Its 27 members include Spanish film director Pablo Almodovar, German literary Nobel laureate Gunther Grass and the former chief BBC reporter Kate Adie.
Miller was sent to a federal prison for refusing to reveal her sources in the case of Plame, whose identity as a CIA agent was revealed to American journalists in 2003, apparently in violation of federal law.
Miller's prison time has overtaken that for William Farr, a reporter for the former Los Angeles Herald-Examiner, who was jailed in 1972 for 46 days for not revealing sources in a criminal case.
Democrats claimed that Plame's name was leaked by the White House in retaliation against her diplomat husband, Ambassador Joseph Wilson, who wrote an article in the New York Times accusing the Bush team of over-stating evidence of Saddam Hussein's possession of weapons.
After a special prosecutor was appointed to investigate the leak, Miller and other journalists were required to testify to a grand jury about what they had been told and by who.
She and Matthew Cooper of Time magazine refused.

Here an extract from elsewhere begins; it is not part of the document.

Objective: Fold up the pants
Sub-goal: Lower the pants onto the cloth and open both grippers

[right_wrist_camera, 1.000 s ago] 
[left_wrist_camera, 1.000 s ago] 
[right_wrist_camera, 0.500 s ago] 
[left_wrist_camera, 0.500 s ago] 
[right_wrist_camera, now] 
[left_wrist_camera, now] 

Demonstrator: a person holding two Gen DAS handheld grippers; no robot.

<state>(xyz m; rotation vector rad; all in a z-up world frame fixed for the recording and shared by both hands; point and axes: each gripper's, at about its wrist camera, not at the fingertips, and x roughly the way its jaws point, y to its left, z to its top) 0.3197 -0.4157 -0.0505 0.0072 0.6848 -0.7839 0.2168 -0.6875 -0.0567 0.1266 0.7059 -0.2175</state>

The latter finally agreed but she wound up behind bars.
Friends and supporters say Miller remains certain she made the right decision to stand up for the right of reporters to protect their sources.
It seems likely she will remain incarcerated at least until the grand jury completes its work on the case, probably sometime in October.
The scandal reached a new level when Cooper named Karl Rove, senior adviser to President George W. Bush, as one of those who had told him about Plame. Rove had previously told the grand jury he had had no such knowledge.
The furore - which triggered calls for Rove to be sacked - has subsided somewhat over recent weeks. Even Miller seems to have been briefly forgotten by the wider press, although that may change with Bush's return from his summer break.
Criminal charges could still be issued in the case over the next couple of months. If any are directed at members of the White House, the scandal for President Bush could be damaging.
Fitzgerald has already extended his investigation beyond its original remit - to discover who leaked Plame's name and whether laws were broken. He is also looking at whether officials at the White House lied to the grand jury and tried to cover up what was said to reporters.
Miller has supporters and critics. Last week former presidential candidate and Republican Bob Dole lamented her incarceration and voiced support for a new federal law protecting reporters from legal consequence for protecting sources.
Sympathy for her has been tempered elsewhere, however, because of news articles she wrote in the run-up to the Iraq war that offered support for the Administration's claims that Iraq had weapons of mass destruction.